Les annonces présidentielles et gouvernementales sont volontairement ronflantes, proférées avec un naturel des plus trompeur. Laissons de côté la tromperie majuscule que constitue le projet global de réforme des retraites. Nous l’avons déjà dit ici-même, le chorus officiel en défense de ce projet si mal ficelé et tellement porteur de destruction du « modèle social français » confine désormais au ridicule. Intéressons-nous plutôt à un aspect particulier de cette réforme. Le champion en matière de profération de fausses évidences est incontestablement Jean-Michel Blanquer. Comme les enseignants seraient parmi les grands perdants de l’instauration de la « retraite à points » le Ministre de l’Education Nationale s’est lancé dans l’annonce de promesses mirobolantes en matière de revalorisation du traitement desdits enseignants qui sont, qui plus est, parmi les moins bien payés de l’Union Européenne.

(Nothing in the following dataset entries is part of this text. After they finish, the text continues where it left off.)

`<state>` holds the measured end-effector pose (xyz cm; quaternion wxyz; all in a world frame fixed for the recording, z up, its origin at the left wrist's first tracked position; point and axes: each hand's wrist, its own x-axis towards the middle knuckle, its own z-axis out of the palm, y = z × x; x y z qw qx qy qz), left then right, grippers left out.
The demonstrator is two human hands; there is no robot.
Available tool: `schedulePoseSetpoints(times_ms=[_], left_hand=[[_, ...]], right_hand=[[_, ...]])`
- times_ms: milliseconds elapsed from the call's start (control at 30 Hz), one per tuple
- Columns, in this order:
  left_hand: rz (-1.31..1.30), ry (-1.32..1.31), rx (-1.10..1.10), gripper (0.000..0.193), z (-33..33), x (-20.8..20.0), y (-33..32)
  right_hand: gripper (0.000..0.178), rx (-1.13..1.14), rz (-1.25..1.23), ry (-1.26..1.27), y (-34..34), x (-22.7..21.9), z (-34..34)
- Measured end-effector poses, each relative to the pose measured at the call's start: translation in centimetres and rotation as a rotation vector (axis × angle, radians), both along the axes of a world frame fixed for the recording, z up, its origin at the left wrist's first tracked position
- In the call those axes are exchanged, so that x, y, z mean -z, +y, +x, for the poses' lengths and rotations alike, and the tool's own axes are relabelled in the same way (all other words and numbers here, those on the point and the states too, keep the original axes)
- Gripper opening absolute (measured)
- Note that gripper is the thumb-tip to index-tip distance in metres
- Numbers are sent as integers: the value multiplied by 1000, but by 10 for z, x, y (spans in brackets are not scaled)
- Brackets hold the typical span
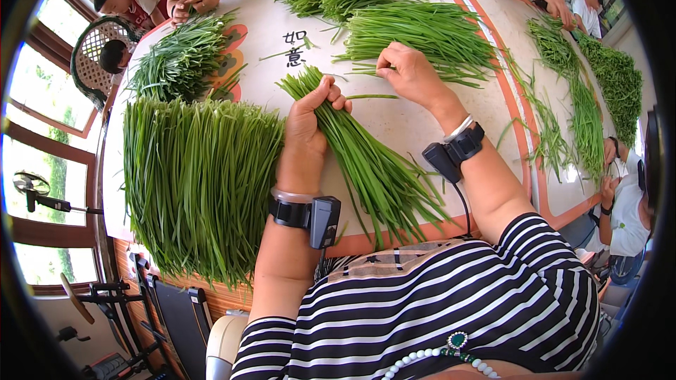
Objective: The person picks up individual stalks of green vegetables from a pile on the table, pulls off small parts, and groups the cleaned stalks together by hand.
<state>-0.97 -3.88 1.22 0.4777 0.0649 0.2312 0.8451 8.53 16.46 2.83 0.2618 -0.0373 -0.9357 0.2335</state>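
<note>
Green stalk bundle [370, 151] is slanting over the pale table [394, 123], its upper end poking out past the left hand [310, 116] and its thin tips fanning toward the table's near edge. The left hand is gripping it close to that upper end, fingers wrapping around the stalks and the thumb pressing against them. The right hand [412, 74] is hovering to the right of the bundle, apart from it, near the broad green pile [422, 35]. Its fingers are bending inward, thumb and index tips sitting close together — whether they are pinching a stalk, one cannot tell.

A single loose stalk [373, 96] is lying between the two hands. Just beside the left forearm, a large stack of stalks [201, 183] is covering the table's left end, with a darker heap [176, 60] lying beyond it. Farther off, a co-worker's hands [204, 1] are resting above that darker heap.
</note>
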Motion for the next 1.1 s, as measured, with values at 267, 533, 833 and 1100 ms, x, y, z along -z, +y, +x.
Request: schedulePoseSetpoints(times_ms=[267, 533, 833, 1100], left_hand=[[-134, 133, -95, 28, 10, -3, 5], [-247, 168, -103, 18, 16, -17, 6], [-95, 103, -15, 15, 5, -2, 5], [-87, 57, -105, 33, 9, -2, 6]], right_hand=[[10, -257, -399, -47, -35, -23, 2], [11, 143, -77, -35, 2, 2, 4], [12, 168, 55, -122, -7, 9, 0], [9, -103, -276, 24, -27, -12, 1]])
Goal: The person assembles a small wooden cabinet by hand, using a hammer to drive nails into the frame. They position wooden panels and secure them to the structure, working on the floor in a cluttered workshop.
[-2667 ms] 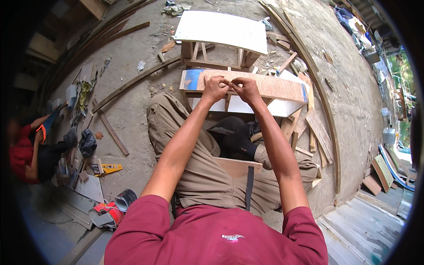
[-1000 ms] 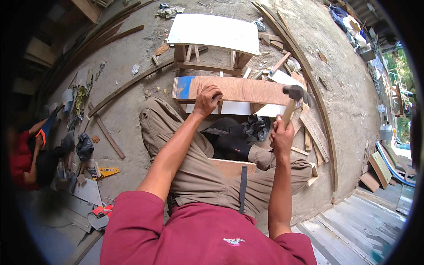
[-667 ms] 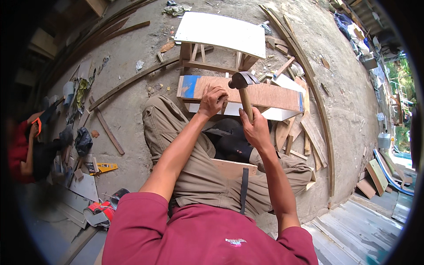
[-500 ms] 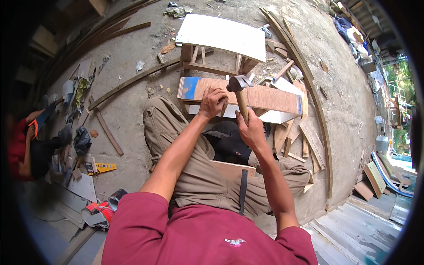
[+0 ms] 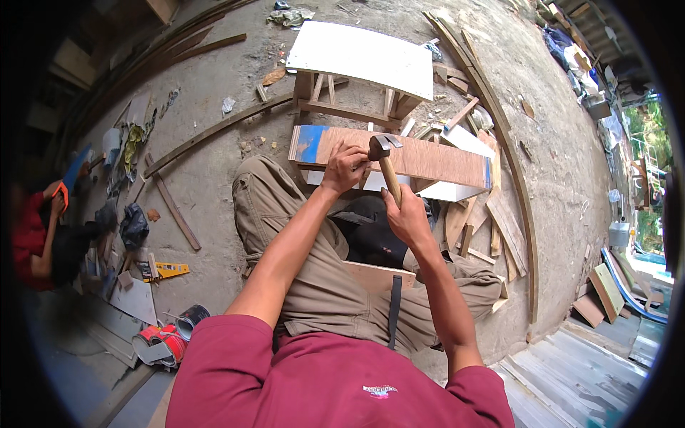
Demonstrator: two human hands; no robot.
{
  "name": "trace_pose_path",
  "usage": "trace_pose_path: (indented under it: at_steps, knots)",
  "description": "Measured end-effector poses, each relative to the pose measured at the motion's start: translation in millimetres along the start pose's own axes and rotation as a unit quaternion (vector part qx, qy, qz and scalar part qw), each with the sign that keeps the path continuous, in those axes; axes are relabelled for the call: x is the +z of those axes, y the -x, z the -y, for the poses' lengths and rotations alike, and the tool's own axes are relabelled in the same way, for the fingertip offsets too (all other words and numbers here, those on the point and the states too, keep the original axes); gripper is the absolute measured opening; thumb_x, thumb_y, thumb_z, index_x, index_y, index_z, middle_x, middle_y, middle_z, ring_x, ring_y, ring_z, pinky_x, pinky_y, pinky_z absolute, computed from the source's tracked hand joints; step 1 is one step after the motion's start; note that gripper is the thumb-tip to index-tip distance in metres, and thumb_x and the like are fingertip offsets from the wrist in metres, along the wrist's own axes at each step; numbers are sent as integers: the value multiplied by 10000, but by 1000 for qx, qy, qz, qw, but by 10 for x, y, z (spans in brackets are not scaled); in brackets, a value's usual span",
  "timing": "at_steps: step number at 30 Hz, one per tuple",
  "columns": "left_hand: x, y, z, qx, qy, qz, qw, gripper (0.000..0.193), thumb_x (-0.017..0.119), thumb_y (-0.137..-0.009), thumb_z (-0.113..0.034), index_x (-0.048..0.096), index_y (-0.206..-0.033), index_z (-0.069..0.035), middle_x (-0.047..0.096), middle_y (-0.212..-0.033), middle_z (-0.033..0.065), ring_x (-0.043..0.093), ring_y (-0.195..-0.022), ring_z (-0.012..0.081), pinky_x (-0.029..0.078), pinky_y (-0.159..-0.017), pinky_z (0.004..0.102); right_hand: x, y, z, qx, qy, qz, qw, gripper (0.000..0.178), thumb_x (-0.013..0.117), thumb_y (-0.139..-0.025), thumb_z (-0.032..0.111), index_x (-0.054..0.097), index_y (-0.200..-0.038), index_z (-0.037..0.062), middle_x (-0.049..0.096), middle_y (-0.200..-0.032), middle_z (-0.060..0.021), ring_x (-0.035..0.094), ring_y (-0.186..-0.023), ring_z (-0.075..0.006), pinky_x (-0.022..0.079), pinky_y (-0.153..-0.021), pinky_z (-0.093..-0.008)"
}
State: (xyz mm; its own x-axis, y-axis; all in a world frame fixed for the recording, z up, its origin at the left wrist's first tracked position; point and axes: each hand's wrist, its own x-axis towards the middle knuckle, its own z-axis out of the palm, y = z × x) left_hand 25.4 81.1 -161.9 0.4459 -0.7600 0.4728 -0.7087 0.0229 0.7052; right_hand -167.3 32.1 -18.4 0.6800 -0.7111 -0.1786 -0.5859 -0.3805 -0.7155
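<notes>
In my right hand [image 5: 407, 214] I grip a claw hammer [image 5: 389, 175] by its wooden handle. Its dark metal head is just right of my left fingertips, over the plywood face. My left hand [image 5: 345, 168] rests at the near edge of the plywood piece [image 5: 421, 155], thumb and fingers pinched together. Whatever they pinch is too small or hidden to make out. Blue paint marks both ends of this long piece, and a white panel [image 5: 449, 190] shows beneath it. The assembly lies across in front of my bent legs.
A white-topped wooden frame [image 5: 364, 57] stands just beyond. Scrap boards [image 5: 506, 221] lie to the right beside a long timber strip [image 5: 524, 214]. At left are paint cans [image 5: 191, 321], a yellow-handled tool [image 5: 171, 270] and another person [image 5: 43, 242] holding an orange-handled saw [image 5: 73, 171].
The hammer head has dropped slightly and turned, close to my left fingers. My left hand stays at the plywood edge. At the left, the other person's saw has shifted up.
</notes>
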Motion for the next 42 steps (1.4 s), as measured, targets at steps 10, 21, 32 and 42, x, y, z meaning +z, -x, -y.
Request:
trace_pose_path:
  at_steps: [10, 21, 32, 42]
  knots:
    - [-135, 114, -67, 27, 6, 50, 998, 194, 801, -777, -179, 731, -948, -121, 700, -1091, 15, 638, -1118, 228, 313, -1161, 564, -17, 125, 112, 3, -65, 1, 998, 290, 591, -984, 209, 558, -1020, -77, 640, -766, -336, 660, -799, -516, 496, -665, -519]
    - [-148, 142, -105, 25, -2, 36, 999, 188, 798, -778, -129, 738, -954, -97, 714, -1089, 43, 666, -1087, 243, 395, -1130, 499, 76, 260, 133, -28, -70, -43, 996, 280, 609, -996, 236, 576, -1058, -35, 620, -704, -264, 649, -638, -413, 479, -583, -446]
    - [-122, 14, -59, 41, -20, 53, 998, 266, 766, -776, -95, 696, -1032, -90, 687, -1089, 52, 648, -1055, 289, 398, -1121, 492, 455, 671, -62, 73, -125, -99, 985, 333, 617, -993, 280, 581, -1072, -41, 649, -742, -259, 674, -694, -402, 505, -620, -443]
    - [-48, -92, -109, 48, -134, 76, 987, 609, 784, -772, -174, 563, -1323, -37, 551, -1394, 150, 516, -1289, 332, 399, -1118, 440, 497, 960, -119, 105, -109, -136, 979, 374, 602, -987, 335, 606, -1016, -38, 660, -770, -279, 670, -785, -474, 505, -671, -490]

On s’aperçut bien vite que les chiffres mis sur la table seraient très éloignés de ce qui pourrait être considéré comme une compensation sérieuse par les intéressés. Qu’à cela ne tienne, ne pouvant pas gonfler l’enveloppe de la revalorisation car Bercy veille au grain, le soldat Blanquer emboucha la trompette de la communication bon marché : ce que je propose aux enseignants « ne sera pas des clopinettes ». Le terme choisi est, probablement à l’insu du plein gré du ministre, un aveu de faiblesse, mais qui le voit vraiment ainsi quand toute une société est sous l’emprise du marketing politique ?

Le citoyen un peu attentif n’est sûrement pas complètement dupe de ce qui se cache derrière la baudruche si souvent gonflée à bloc. Car, des couacs se produisent dans la machine à duper finalement pas si bien huilée qu’il y paraît. Un épisode récent n’a pas échappé à tout le monde. A la mi-février, Emmanuel Macron et plusieurs ministres avaient mis les petits plats dans les grands à l’occasion de la Journée du handicap. Les médias avaient tous été conviés à venir entendre les annonces décisives qui devraient permettre à la France de combler rapidement le retard pris en la matière depuis l’adoption de la loi de… 2005. Les journalistes repartirent avec un solide dossier leur permettant de rendre rapidement compte du nouveau plan de bataille contre les diverses formes de handicap. Le couac annoncé, au sujet duquel les médias furent moins bavards, intervint à peine quarante-huit heures après le show présidentiel. Au Palais Bourbon, les députés eurent à se prononcer sur la proposition de loi 2550 par laquelle l’un des leurs souhaitait modifier les règles d’attribution de l’Allocation aux Adultes Handicapés (AAH) afin que celle-ci ne dépende plus du revenu du conjoint de la personne handicapée mais uniquement de sa situation de handicap. Le Gouvernement était hostile à l’adoption de cette proposition de loi. Seulement voilà : seuls trente-cinq députés de la République En Marche se trouvaient dans l’hémicycle au moment du vote et quatre d’entre eux dirent bravement oui à ce texte marquant une indéniable avancée sociale contre l’avis gouvernemental, texte qui fut ainsi adopté. Ces quatre courageux venaient de se souvenir que quelques jours plus tôt le Président leur avait reproché leur manque d’humanité lors du vote d’un amendement portant prolongation du congé parental consécutif au décès d’un enfant. Faut-il commenter ce nouvel avatar du désastre politique contemporain ?

Une seule question se pose désormais : pendant combien de temps la société civile va-t-elle supporter la décrépitude avancée du politique ? Il semble que de sombres lendemains nous attendent. Il nous appartient de démentir au plus vite cette funeste prédiction.